D.D. and Bobby declined. Mrs. Ennis bustled at the cabinets anyw
ay, putting on a pot of water, getting down a package of Nilla wafers.
She was an older woman, probably late sixties, early seventies. Steel gray hair cut no-nonsense short. Wearing a dark blue running suit over a petite, stoop-shouldered frame. Her gnarled hands shook slightly as she opened the box of cookies, but she moved briskly, a woman who knew what she was about.
D.D. took a moment to wander the space, just in case Sophie Leoni was magically sitting on the sofa with her gap-tooth smile, or maybe playing with duckies in the bath, or even tucked inside the lone closet to hide from her abusive parents.
As she closed the closet door, Mrs. Ennis said calmly, “You may sit now, Detective. I don’t have the child, nor would I ever do that to her poor mother.”
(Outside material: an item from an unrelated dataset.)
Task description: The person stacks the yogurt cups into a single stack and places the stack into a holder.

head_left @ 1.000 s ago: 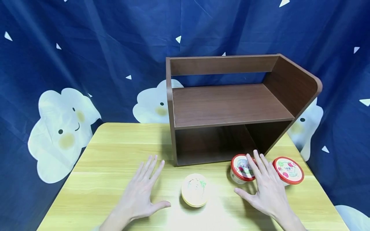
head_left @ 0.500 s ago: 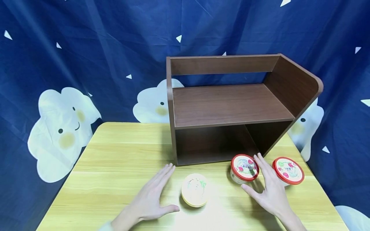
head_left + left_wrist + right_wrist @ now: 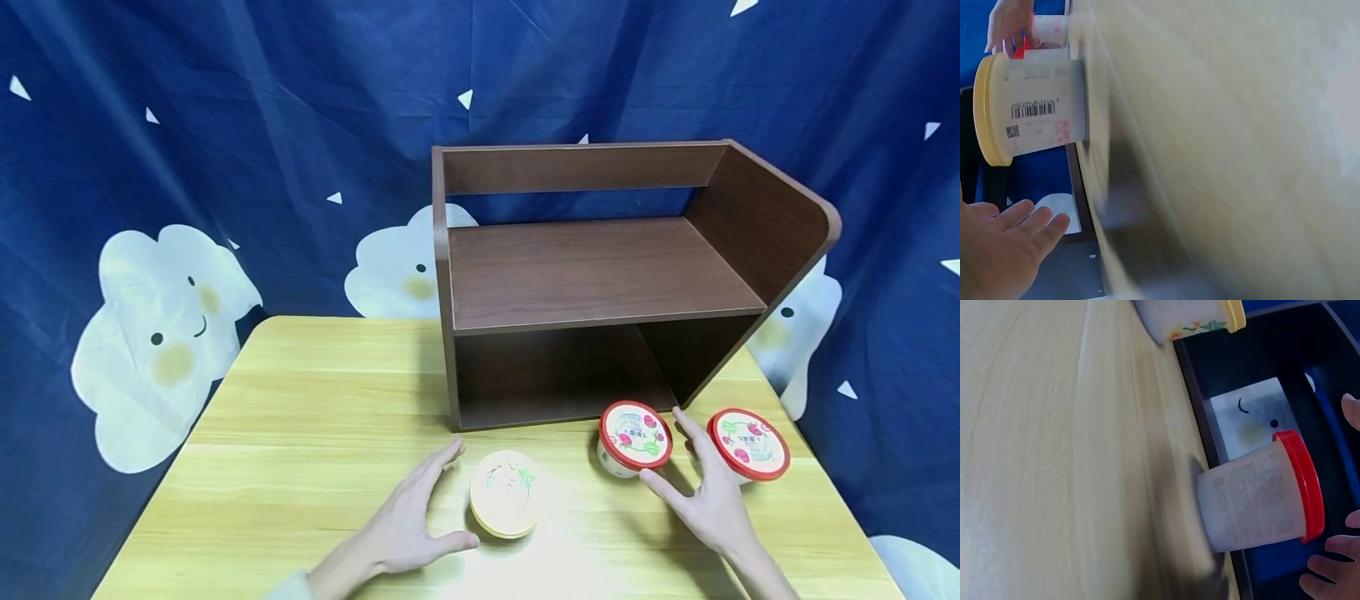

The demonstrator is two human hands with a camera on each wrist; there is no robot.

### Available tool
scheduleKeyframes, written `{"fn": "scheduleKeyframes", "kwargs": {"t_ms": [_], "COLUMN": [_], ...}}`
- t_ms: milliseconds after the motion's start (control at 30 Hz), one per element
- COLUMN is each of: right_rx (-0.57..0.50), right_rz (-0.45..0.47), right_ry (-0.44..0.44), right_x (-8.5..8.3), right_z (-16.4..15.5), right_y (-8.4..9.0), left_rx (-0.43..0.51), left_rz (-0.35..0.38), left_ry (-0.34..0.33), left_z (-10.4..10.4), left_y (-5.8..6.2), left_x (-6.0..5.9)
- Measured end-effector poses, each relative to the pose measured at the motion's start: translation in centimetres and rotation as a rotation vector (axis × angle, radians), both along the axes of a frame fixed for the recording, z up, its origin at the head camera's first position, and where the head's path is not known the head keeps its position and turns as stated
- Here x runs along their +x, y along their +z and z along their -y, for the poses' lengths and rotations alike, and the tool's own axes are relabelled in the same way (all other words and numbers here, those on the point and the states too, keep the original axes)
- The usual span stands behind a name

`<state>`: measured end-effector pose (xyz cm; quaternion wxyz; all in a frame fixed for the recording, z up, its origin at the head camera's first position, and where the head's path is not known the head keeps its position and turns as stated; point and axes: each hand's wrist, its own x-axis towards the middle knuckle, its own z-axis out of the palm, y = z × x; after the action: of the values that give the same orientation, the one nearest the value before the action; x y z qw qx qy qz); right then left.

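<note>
With twelve at the far side, we see the curtain (image 3: 285, 175) behind the table (image 3: 322, 383) and, on the table, the shelf (image 3: 600, 271) at one o'clock from the left tub (image 3: 504, 494). From that same tub we find the left hand (image 3: 405, 518) at nine, near it, and the middle tub (image 3: 634, 435) at two, before the shelf's right end. From the middle tub, we place the right tub (image 3: 748, 444) at three, the right hand (image 3: 711, 497) at four.
</note>
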<state>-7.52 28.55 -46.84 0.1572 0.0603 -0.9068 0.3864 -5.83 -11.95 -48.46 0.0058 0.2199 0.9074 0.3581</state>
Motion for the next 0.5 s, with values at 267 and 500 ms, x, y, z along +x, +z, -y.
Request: {"fn": "scheduleKeyframes", "kwargs": {"t_ms": [267,500], "right_rx": [-0.047,-0.087], "right_rz": [0.033,0.087], "right_ry": [-0.033,-0.012], "right_x": [-0.2,-0.6], "right_z": [-0.3,-0.7], "right_y": [-0.5,-1.6], "left_rx": [0.058,0.143], "left_rz": [-0.004,0.022], "left_ry": [-0.061,-0.142], "left_z": [-0.5,-0.9], "left_y": [-0.8,-1.1], "left_x": [-0.2,-0.5]}}
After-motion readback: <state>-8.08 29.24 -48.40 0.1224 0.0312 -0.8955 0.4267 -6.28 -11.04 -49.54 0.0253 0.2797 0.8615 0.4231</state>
Sufficiently chastised, D.D. shed her heavy winter coat and took a seat. Bobby was already munching on a Nilla wafer. D.D. eyed them. When her stomach did not flip-flop in protest, she reached out carefully. Simple foods such as crackers and dry cereal had been good to her thus far. She took several experimental bites, then decided she might be in luck, because now that she thought about it, she was starving.
“How long have you known Tessa Leoni?” D.D. asked.
Mrs. Ennis had taken a seat, clutching a mug of tea. Her eyes appeared red, as if she’d been crying earlier, but she seemed composed now. Ready to talk.
“I first met Tessa seven years ago, when she moved into the building. Across the hall, apartment 2D. Also a studio, though she changed to a one bedroom not long after Sophie was born.”
“You met her before Sophie was born?” D.D. asked.
“Yes. She was three, four months pregnant. Just this little thing with this little belly. I heard a crash and came out into the hallway. Tessa had been trying to carry a box filled with pots and pans up the stairs and it had broken on her. I offered to help, which she declined, but I picked up her chicken fryer anyway and that’s how it began.”
“You became friends?” D.D. clarified.
“I would have her over for dinner on occasion and she would return the favor. Two lone females in the building. It was nice to have some company.”